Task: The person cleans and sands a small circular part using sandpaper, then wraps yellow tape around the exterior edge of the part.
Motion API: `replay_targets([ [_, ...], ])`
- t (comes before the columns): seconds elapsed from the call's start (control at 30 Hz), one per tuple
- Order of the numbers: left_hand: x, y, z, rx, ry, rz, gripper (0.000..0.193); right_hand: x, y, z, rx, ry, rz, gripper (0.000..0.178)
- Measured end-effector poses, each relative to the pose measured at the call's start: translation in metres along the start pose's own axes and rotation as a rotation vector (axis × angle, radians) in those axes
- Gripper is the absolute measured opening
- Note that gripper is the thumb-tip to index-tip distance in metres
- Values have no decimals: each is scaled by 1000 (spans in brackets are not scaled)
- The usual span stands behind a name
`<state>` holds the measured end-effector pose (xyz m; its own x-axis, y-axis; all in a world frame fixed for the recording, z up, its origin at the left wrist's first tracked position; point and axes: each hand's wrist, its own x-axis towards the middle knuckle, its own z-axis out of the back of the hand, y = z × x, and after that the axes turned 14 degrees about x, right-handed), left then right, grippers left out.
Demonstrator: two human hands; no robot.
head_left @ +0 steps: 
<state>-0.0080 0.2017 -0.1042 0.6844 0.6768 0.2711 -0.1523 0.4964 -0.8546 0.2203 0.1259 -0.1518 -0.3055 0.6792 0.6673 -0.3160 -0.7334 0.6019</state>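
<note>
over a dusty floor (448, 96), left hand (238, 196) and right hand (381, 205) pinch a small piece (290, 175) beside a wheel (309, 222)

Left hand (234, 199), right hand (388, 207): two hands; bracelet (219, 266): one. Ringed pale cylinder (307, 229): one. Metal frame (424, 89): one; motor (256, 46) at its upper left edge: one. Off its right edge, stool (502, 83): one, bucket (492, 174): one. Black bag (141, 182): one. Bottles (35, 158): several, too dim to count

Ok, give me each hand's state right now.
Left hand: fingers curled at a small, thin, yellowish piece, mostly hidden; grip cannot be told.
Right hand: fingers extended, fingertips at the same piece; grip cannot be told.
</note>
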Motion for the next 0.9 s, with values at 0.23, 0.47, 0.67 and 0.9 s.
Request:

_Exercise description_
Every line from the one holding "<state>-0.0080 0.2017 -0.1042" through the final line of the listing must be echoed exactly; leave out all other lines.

_Exercise output_
<state>-0.0080 0.2017 -0.1042 0.6844 0.6768 0.2711 -0.1523 0.4964 -0.8546 0.2203 0.1259 -0.1518 -0.3055 0.6792 0.6673 -0.3160 -0.7334 0.6019</state>
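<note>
over a dusty floor (448, 96), left hand (238, 196) and right hand (381, 205) pinch a small piece (290, 175) beside a wheel (309, 222)

Left hand (234, 199), right hand (388, 207): two hands; bracelet (219, 266): one. Ringed pale cylinder (307, 229): one. Metal frame (424, 89): one; motor (256, 46) at its upper left edge: one. Off its right edge, stool (502, 83): one, bucket (492, 174): one. Black bag (141, 182): one. Bottles (35, 158): several, too dim to count

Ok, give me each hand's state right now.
Left hand: fingers curled at a small, thin, yellowish piece, mostly hidden; grip cannot be told.
Right hand: fingers extended, fingertips at the same piece; grip cannot be told.
</note>
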Motion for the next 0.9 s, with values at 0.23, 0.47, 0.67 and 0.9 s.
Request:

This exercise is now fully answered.